● Work instructions: Collect all lines below with the string "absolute".

____

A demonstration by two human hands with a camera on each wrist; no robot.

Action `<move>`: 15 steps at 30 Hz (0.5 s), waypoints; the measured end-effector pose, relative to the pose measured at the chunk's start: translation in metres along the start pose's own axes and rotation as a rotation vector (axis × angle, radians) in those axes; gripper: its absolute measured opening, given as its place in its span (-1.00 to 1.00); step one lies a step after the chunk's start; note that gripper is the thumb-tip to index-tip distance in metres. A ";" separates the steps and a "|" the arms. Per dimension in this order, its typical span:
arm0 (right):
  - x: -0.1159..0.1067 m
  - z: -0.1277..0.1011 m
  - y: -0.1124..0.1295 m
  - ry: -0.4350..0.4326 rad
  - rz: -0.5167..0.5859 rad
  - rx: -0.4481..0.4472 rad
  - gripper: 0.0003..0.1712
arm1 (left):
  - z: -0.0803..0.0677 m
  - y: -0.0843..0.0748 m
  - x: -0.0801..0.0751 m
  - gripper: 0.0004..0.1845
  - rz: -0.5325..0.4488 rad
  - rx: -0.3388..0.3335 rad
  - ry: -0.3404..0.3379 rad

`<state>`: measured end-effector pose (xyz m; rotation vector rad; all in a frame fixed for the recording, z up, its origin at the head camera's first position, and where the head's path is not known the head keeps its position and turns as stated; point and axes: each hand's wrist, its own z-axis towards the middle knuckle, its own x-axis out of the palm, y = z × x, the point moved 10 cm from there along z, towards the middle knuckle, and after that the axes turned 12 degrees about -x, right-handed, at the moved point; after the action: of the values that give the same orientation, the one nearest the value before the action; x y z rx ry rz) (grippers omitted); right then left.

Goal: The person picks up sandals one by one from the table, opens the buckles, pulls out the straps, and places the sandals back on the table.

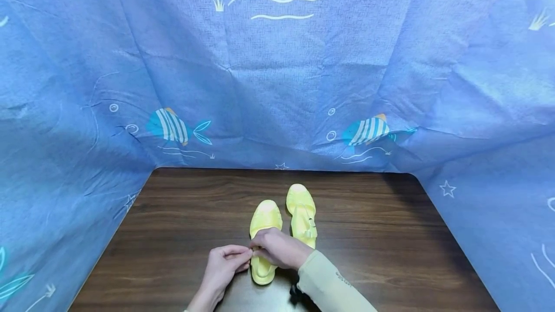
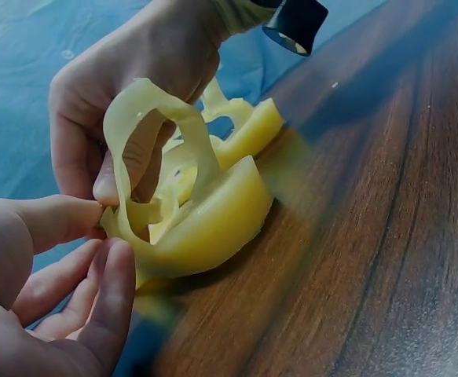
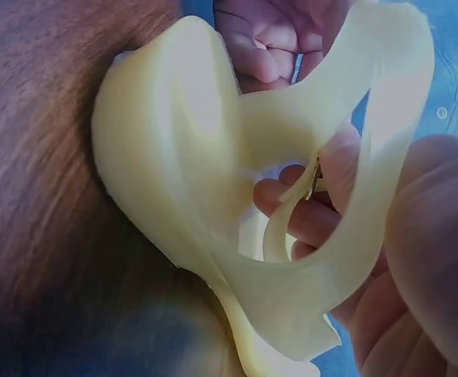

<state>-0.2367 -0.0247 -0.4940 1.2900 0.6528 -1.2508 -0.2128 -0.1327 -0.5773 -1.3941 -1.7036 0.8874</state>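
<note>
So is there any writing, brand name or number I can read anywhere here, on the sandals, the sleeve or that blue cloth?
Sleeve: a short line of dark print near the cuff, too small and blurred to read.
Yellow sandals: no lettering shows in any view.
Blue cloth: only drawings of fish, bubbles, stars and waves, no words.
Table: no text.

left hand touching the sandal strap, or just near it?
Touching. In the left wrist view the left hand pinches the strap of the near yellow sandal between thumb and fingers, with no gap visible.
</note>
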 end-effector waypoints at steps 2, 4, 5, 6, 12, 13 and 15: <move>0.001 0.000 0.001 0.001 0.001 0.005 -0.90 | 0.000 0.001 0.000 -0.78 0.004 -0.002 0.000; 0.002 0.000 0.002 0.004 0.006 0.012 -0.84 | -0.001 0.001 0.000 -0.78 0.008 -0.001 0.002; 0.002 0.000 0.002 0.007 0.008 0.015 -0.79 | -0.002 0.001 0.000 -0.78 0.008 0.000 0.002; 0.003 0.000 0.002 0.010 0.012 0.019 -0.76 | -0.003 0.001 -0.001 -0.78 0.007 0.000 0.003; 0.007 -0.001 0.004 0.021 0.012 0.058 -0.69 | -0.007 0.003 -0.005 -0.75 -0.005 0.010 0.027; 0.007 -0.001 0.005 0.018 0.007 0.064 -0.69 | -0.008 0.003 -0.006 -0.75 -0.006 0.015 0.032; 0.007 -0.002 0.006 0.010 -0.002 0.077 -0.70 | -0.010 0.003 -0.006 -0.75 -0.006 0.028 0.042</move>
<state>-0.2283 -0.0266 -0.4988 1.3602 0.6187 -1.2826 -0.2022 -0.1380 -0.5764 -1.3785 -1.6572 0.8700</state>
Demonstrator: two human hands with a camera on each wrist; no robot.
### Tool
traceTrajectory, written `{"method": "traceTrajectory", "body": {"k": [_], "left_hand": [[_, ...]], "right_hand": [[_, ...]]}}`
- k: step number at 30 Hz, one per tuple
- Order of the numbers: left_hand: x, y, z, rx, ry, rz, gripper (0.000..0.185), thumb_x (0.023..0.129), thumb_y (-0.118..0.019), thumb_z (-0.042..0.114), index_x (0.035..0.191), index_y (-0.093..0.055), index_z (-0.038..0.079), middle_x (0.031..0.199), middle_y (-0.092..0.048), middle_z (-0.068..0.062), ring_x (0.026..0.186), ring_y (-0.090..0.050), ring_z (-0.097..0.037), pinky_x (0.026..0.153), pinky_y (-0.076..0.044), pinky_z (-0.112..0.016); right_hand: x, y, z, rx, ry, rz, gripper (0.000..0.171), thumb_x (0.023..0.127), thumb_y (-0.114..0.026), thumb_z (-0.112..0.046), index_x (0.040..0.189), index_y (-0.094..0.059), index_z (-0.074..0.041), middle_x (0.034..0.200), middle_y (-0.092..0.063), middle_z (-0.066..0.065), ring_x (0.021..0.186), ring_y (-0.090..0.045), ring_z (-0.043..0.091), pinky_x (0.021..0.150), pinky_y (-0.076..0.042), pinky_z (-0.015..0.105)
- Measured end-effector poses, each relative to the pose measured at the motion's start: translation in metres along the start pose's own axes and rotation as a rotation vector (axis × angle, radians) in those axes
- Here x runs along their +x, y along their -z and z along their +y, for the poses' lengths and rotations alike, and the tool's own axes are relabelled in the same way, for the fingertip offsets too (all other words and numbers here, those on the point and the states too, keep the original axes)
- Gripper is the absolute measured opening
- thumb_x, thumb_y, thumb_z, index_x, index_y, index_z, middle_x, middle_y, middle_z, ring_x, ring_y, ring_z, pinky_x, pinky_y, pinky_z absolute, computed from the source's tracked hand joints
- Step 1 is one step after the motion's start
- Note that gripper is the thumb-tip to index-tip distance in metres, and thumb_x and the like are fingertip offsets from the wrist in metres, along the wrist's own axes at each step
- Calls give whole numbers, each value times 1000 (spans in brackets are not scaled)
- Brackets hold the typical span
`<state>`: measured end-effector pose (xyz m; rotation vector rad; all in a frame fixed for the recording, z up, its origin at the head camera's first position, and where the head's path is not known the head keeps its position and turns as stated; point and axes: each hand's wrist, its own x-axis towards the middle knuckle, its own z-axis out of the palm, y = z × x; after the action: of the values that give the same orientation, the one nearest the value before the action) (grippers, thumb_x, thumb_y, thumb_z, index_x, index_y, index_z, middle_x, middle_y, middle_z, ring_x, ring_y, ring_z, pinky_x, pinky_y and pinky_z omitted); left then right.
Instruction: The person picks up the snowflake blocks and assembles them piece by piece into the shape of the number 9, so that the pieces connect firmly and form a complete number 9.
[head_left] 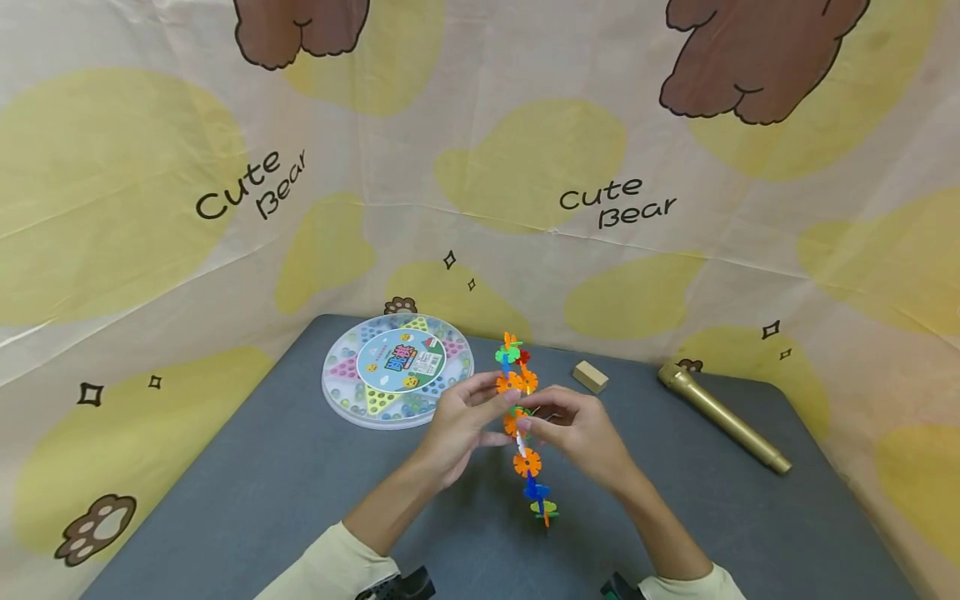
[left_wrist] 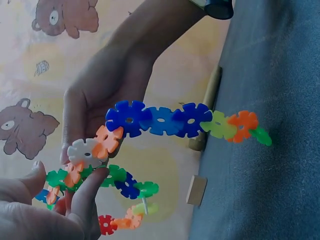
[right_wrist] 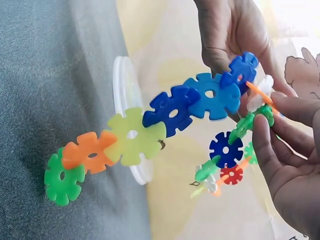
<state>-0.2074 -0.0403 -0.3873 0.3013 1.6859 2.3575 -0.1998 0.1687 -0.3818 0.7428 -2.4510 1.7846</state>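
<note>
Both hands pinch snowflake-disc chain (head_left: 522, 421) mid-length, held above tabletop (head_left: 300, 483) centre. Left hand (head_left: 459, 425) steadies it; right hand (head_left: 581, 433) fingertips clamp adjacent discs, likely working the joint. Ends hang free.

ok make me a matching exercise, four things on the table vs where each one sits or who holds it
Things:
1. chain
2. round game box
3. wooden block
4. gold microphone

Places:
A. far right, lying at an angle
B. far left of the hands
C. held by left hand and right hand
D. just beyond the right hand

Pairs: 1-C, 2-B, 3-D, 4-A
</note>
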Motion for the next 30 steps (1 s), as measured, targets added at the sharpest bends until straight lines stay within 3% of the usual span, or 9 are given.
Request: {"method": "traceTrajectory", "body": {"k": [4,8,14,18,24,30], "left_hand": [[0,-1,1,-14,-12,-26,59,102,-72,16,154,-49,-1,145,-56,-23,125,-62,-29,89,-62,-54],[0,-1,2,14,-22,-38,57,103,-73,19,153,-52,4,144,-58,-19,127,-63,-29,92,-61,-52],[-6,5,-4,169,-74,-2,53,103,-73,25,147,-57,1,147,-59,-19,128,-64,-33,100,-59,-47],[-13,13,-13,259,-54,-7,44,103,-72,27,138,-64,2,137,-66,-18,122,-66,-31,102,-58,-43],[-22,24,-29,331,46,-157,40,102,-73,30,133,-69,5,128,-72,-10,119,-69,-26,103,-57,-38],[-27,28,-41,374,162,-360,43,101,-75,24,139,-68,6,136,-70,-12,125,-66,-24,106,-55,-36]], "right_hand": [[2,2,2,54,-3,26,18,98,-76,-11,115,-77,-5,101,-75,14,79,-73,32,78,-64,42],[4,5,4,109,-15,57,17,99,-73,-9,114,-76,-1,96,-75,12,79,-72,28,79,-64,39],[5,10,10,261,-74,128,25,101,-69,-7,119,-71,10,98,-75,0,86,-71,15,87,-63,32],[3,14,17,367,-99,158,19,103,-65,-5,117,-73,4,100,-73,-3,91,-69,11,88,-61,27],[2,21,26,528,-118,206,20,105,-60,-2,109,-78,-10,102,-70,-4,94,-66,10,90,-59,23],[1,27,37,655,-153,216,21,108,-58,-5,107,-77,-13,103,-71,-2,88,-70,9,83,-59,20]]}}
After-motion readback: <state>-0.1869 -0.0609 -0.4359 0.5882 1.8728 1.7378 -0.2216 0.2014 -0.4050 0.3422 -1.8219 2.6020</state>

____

● Task result:
Action `<move>`: 15 steps at 30 Hz (0.5 s), waypoints; the measured end-effector pose, relative to the pose measured at the chunk's start: translation in metres along the start pose's own axes and rotation as a rotation vector (axis × angle, radians) in those axes; gripper: its absolute measured opening, given as its place in its span (-1.00 to 1.00); step one lies a step after the chunk's start; note that gripper is the thumb-tip to index-tip distance in metres. A ";" separates the steps and a "|" the arms. Per dimension in this order, its typical span:
- Gripper is the absolute measured opening
- thumb_x, thumb_y, thumb_z, index_x, index_y, index_z, middle_x, middle_y, middle_z, ring_x, ring_y, ring_z, pinky_x, pinky_y, pinky_z absolute, computed from the source's tracked hand joints

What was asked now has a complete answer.